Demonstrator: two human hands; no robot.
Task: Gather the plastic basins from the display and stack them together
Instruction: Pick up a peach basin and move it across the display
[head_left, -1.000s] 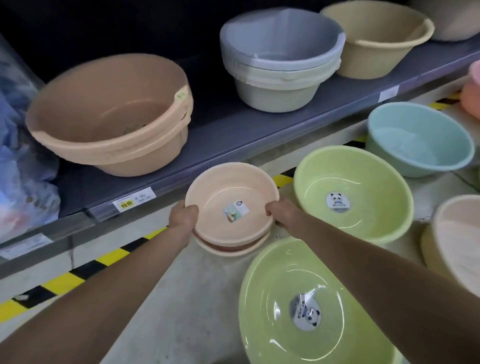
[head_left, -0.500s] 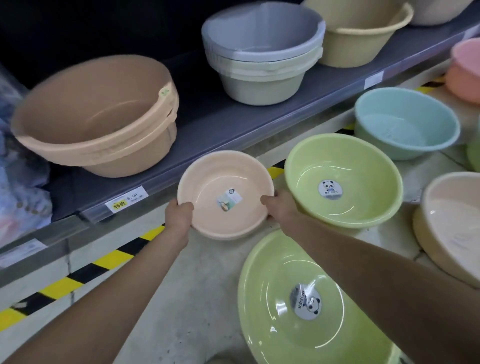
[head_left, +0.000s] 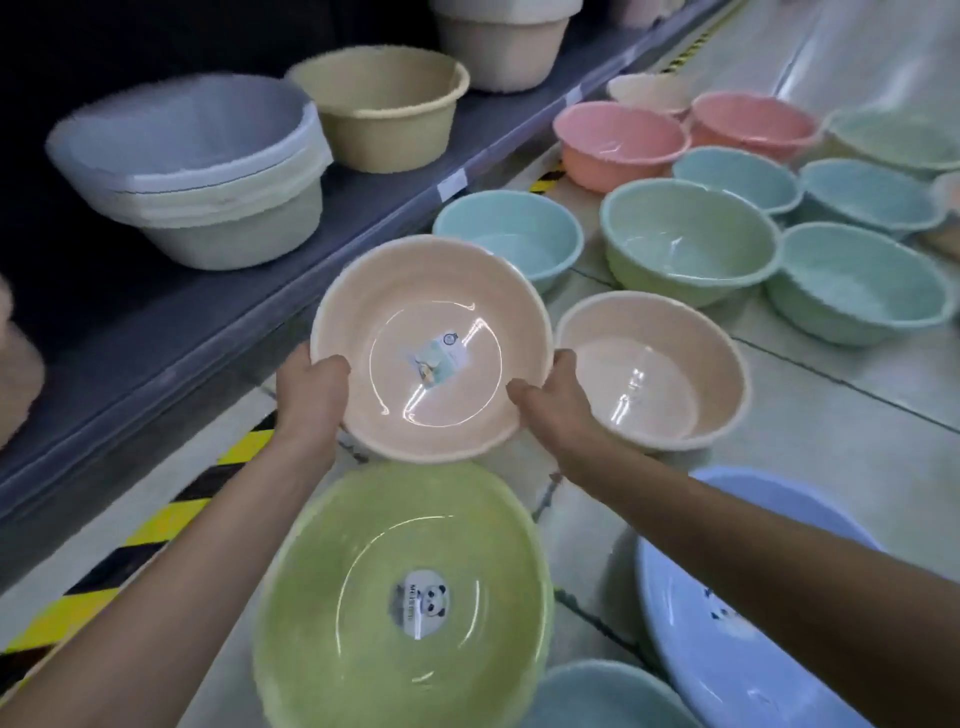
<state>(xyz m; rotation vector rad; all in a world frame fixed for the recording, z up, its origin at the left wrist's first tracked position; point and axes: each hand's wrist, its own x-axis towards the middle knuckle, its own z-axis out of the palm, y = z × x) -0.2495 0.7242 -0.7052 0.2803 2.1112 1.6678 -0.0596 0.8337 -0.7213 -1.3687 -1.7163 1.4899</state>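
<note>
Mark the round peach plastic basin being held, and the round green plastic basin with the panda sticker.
Round peach plastic basin (head_left: 400, 358): head view, on its inner floor, just left of the label.
Round green plastic basin (head_left: 422, 603): head view, on the panda sticker at its floor.

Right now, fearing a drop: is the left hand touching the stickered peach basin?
Touching. Head view: left hand grips the stickered peach basin at its rim.

All we see: left hand and right hand bare, left forearm and right forearm uncovered right down to the near edge.
</note>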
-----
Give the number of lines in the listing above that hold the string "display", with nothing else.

• Answer box
2